> _WORK TASK_:
Exactly as written, write out the lines below from the first to the one containing "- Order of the", inclusive. Pictures do not belong in the copy.

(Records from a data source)
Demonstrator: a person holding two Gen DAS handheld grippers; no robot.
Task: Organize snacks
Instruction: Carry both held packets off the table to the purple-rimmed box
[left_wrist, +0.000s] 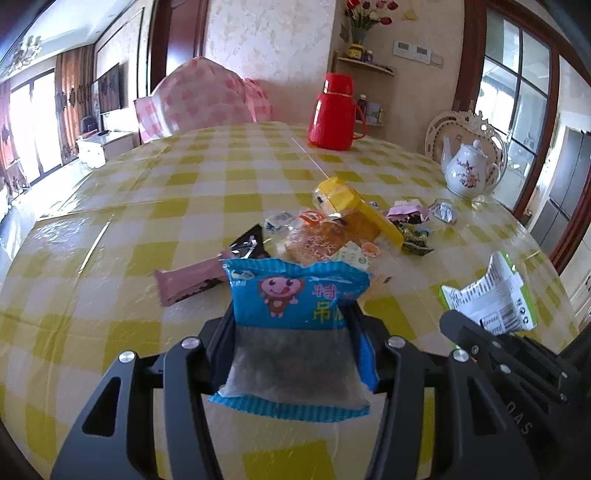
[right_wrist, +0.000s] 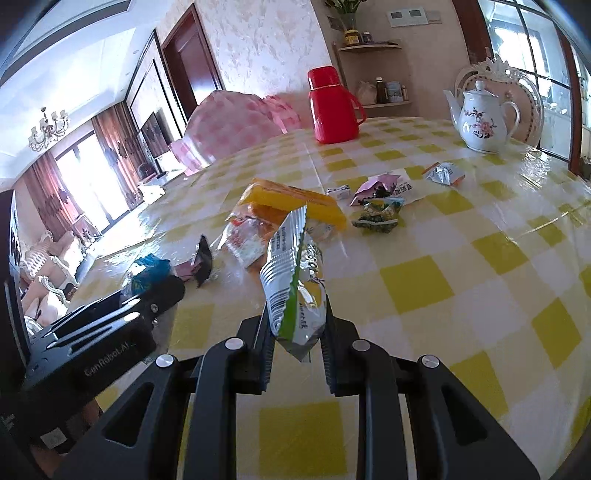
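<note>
My left gripper is shut on a blue snack packet with a pink cartoon figure, held above the checked tablecloth. My right gripper is shut on a green and white snack packet, which stands up between the fingers; the same packet shows at the right of the left wrist view. Beyond both lies a heap of snacks: a yellow box, a clear-wrapped bread pack, a pink bar, a black packet and small wrapped sweets.
A red thermos jug stands at the far side of the round table. A white flowered teapot sits at the right rim, in front of an ornate white chair. A pink checked cushion shows behind the table.
</note>
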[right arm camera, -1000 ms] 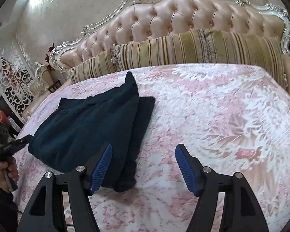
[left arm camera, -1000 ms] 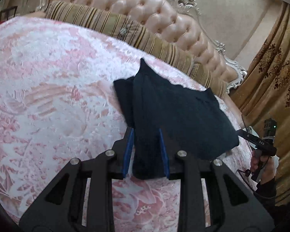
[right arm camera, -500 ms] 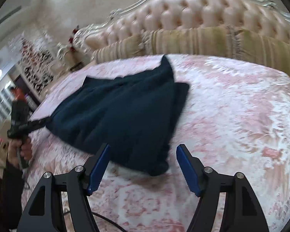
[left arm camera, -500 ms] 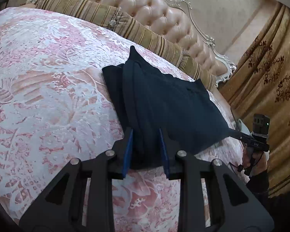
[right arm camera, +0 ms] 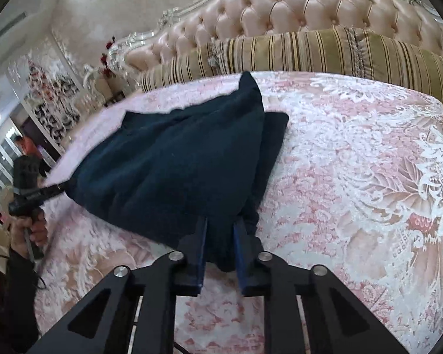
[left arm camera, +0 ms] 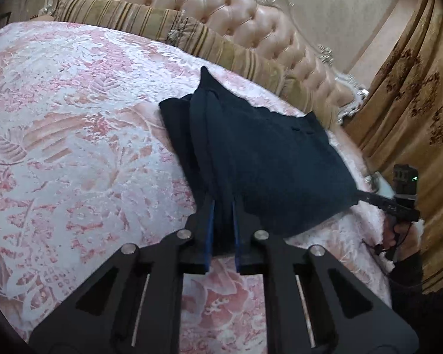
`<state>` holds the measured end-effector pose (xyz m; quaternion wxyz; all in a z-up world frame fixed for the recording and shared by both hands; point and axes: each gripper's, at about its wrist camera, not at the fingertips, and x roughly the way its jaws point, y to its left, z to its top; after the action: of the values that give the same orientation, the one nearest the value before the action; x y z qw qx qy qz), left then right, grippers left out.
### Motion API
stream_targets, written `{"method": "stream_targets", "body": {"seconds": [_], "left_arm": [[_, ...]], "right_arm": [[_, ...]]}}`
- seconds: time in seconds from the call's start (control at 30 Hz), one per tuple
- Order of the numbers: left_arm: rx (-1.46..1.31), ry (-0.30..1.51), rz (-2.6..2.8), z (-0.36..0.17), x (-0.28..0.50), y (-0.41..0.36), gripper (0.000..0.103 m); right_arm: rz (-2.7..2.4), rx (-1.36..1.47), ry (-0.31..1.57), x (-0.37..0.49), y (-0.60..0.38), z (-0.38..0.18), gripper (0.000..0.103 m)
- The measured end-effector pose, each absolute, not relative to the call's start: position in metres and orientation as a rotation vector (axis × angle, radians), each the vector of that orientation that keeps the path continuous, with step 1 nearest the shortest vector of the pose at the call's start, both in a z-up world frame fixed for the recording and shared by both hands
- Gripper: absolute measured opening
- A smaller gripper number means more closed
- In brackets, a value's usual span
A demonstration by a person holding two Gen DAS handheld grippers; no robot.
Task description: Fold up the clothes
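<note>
The dark garment [left arm camera: 268, 159] lay on the bedspread [left arm camera: 73, 153], near the pillows [right arm camera: 325, 50]. Both the left gripper [left arm camera: 223, 221] and right gripper [right arm camera: 220, 242] had just closed, pinching its near corners; open bedspread lay beyond.

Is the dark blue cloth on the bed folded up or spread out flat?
Partly folded. The dark blue cloth lies doubled on the bed, with a lower layer sticking out along one side.

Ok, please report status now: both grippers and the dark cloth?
Left gripper, right gripper: jaws just closed on dark navy folded garment. Garment on pink floral bedspread. Nothing in way.
</note>
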<state>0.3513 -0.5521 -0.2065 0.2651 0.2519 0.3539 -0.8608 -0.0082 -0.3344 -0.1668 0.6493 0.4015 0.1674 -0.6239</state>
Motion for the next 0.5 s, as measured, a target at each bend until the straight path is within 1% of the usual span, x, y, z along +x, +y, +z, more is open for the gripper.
{"method": "stream_targets", "body": {"seconds": [0.13,0.23,0.33,0.37,0.4,0.47,0.5], "left_arm": [[0.660,1.084,-2.290,-0.218,0.361,-0.562,0.012],[0.662,1.115,-2.285,-0.221,0.363,-0.565,0.012],[0.655,1.136,-2.284,-0.220,0.364,-0.565,0.017],[0.649,1.152,-2.284,-0.221,0.366,-0.566,0.022],[0.654,1.149,-2.278,-0.219,0.368,-0.566,0.023],[0.667,1.061,-2.256,-0.204,0.371,-0.562,0.024],[0.645,0.982,-2.248,-0.190,0.373,-0.556,0.024]], "right_arm": [[-1.440,0.914,0.427,-0.006,-0.336,-0.169,0.012],[-1.453,0.903,0.459,-0.003,-0.339,-0.171,0.012],[-1.452,0.902,0.469,-0.003,-0.339,-0.172,0.013],[-1.447,0.908,0.463,-0.005,-0.339,-0.172,0.014],[-1.443,0.915,0.457,-0.007,-0.338,-0.170,0.016],[-1.445,0.907,0.486,-0.009,-0.335,-0.161,0.025],[-1.464,0.892,0.494,-0.010,-0.332,-0.155,0.030]]}}
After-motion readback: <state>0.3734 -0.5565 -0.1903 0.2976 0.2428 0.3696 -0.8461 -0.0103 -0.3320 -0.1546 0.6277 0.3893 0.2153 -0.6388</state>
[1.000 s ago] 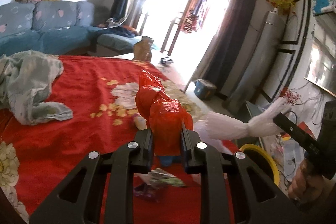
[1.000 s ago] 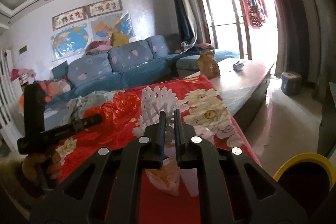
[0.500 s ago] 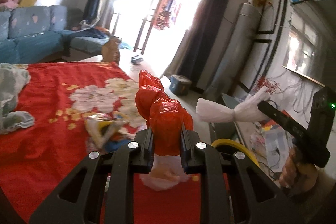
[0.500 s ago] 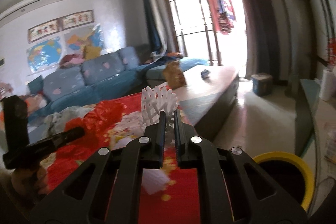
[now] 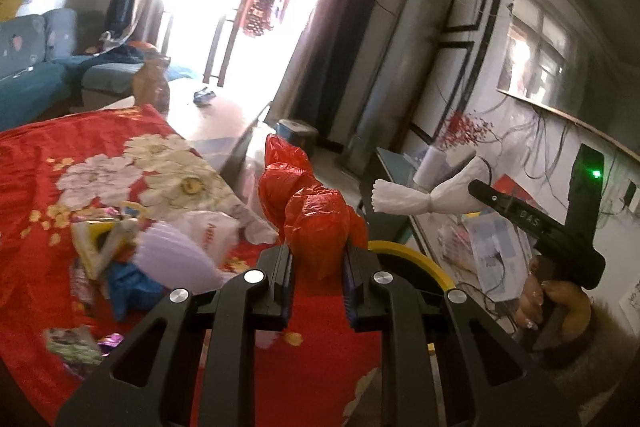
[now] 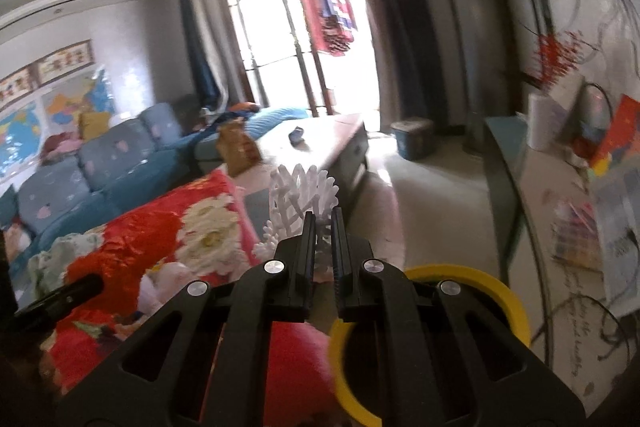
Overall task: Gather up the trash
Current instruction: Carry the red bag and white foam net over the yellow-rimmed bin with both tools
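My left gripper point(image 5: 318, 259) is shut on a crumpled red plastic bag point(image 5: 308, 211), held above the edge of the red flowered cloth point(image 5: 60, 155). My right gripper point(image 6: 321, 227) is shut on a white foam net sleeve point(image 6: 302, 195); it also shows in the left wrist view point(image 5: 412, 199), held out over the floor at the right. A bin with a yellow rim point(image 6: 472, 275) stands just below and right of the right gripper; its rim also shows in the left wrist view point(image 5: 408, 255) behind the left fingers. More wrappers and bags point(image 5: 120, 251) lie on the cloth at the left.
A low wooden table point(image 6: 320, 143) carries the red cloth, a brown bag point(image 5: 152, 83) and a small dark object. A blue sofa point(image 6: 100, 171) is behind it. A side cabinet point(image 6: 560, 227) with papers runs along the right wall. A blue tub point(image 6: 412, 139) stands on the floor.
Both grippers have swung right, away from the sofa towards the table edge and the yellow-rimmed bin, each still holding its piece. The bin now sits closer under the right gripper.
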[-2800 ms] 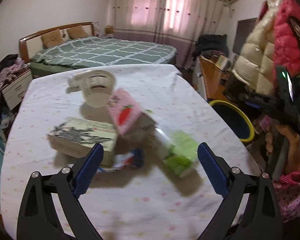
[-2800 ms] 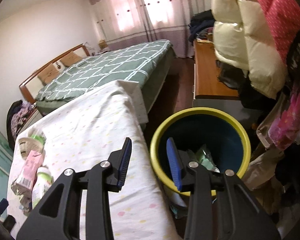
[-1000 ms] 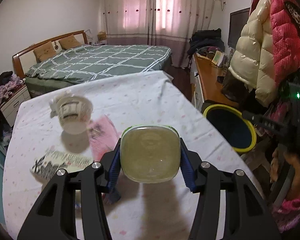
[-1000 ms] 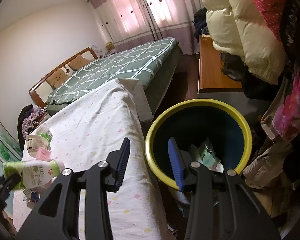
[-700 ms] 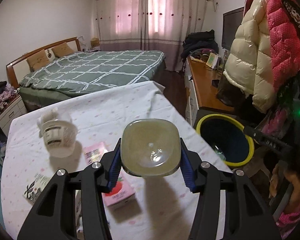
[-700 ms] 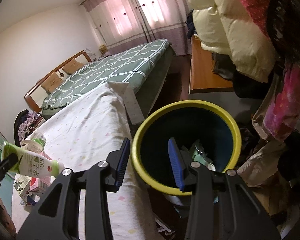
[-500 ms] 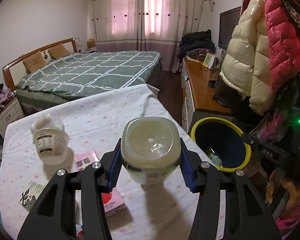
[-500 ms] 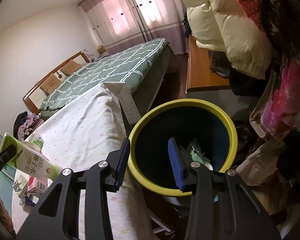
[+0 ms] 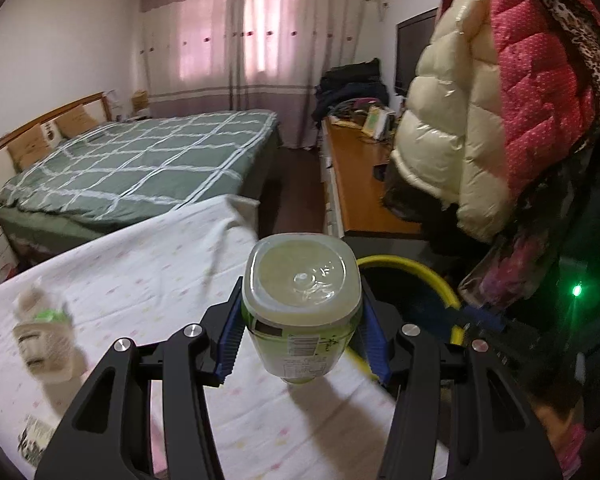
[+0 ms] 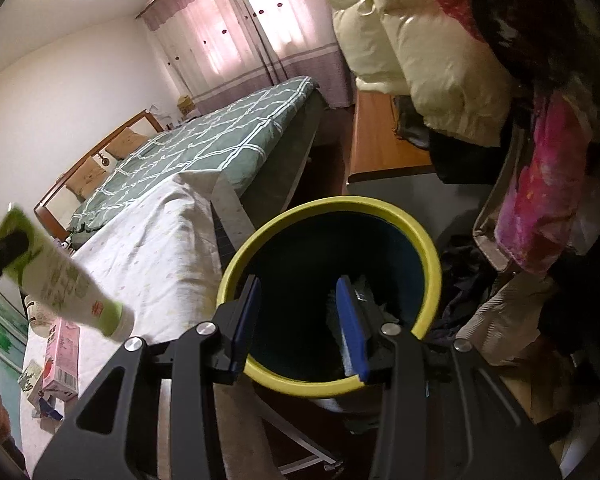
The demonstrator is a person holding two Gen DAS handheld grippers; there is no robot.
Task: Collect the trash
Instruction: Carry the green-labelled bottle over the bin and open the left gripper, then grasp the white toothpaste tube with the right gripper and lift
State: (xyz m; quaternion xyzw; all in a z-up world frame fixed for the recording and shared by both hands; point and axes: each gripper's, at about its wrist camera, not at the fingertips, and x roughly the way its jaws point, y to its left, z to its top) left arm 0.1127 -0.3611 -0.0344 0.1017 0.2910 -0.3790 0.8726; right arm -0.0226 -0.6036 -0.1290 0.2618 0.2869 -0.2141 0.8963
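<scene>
My left gripper (image 9: 302, 338) is shut on a green-and-white plastic bottle (image 9: 300, 304), held bottom-forward above the table's right edge. The same bottle (image 10: 64, 280) shows at the left of the right wrist view, cap pointing down. Just beyond it stands the yellow-rimmed dark bin (image 9: 428, 280), beside the table. My right gripper (image 10: 300, 320) hangs open over the bin (image 10: 428, 248) with nothing between its blue pads; some trash lies at the bottom. A white cup (image 9: 40, 340), a pink carton (image 10: 60, 354) and a printed box (image 9: 36, 440) lie on the table.
The table (image 9: 140, 272) has a white dotted cloth. Behind it is a bed with a green checked cover (image 9: 140, 160). A wooden desk (image 9: 356, 184) and hanging puffy coats (image 9: 480, 120) crowd the right side. Clothes and bags (image 10: 540, 220) lie around the bin.
My left gripper has carried the bottle up and to the right, off the trash pile toward the bin. The right gripper has drifted slightly over the bin, its jaws unchanged.
</scene>
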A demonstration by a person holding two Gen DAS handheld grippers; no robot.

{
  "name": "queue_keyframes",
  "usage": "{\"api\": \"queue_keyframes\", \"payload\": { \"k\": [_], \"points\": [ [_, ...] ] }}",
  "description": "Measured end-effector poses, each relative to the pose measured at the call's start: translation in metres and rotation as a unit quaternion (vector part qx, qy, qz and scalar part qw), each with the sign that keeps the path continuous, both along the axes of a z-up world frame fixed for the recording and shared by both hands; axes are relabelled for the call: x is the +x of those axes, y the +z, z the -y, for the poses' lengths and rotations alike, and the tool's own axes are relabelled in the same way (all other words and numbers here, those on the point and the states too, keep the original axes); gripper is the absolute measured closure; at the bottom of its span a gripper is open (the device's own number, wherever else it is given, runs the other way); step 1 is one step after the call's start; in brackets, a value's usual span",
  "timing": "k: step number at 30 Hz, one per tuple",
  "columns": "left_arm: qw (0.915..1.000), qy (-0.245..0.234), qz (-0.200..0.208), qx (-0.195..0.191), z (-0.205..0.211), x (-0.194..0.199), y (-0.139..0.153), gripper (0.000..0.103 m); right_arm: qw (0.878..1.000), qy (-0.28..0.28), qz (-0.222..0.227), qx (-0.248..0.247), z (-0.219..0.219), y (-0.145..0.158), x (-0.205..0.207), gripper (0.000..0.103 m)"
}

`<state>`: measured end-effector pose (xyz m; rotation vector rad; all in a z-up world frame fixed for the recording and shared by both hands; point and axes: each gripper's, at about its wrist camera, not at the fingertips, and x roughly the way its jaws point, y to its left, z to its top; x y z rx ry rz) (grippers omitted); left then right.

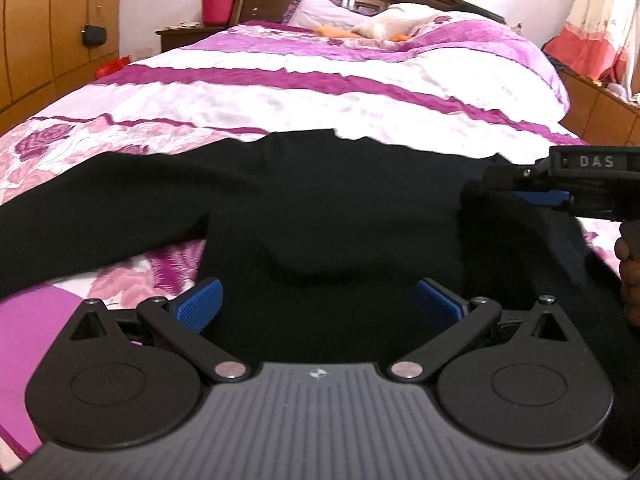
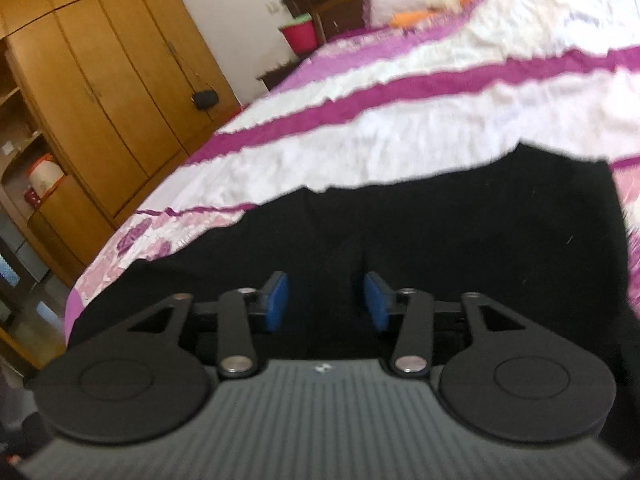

> _TASK RESPONSE_:
Demonstrator: a person holding two Gen DAS handheld grippers; no robot.
Task: Organize snacks
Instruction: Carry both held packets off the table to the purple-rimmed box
[left_wrist, +0.000s] 
[right_wrist, +0.000s] 
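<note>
My left gripper is shut on a blue snack packet with a pink cartoon figure, held above the checked tablecloth. My right gripper is shut on a green and white snack packet, which stands up between the fingers; the same packet shows at the right of the left wrist view. Beyond both lies a heap of snacks: a yellow box, a clear-wrapped bread pack, a pink bar, a black packet and small wrapped sweets.
A red thermos jug stands at the far side of the round table. A white flowered teapot sits at the right rim, in front of an ornate white chair. A pink checked cushion shows behind the table.
</note>
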[right arm camera, -1000 ms] 
[left arm camera, -1000 ms] 
[right arm camera, -500 ms] 
[left arm camera, -500 ms] 
[right arm camera, +0 ms] 
[left arm camera, +0 ms] 
`<state>` holds the measured end-effector pose (xyz m; quaternion wxyz; all in a z-up world frame fixed for the recording and shared by both hands; point and axes: each gripper's, at about its wrist camera, not at the fingertips, and x roughly the way its jaws point, y to its left, z to its top; after the action: of the values that give the same orientation, the one nearest the value before the action; x y z qw qx qy qz), left then right, grippers left out.
### Motion API
stream_targets, written `{"method": "stream_targets", "body": {"seconds": [_], "left_arm": [[_, ...]], "right_arm": [[_, ...]]}}`
- seconds: time in seconds from the call's start (control at 30 Hz), one per tuple
- Order of the numbers: left_arm: rx (-1.46..1.31), ry (-0.30..1.51), rz (-2.6..2.8), z (-0.36..0.17), x (-0.28..0.50), y (-0.41..0.36), gripper (0.000..0.103 m); right_arm: rz (-2.7..2.4), rx (-1.36..1.47), ry (-0.31..1.57), x (-0.37..0.49), y (-0.60..0.38), z (-0.38..0.18), gripper (0.000..0.103 m)

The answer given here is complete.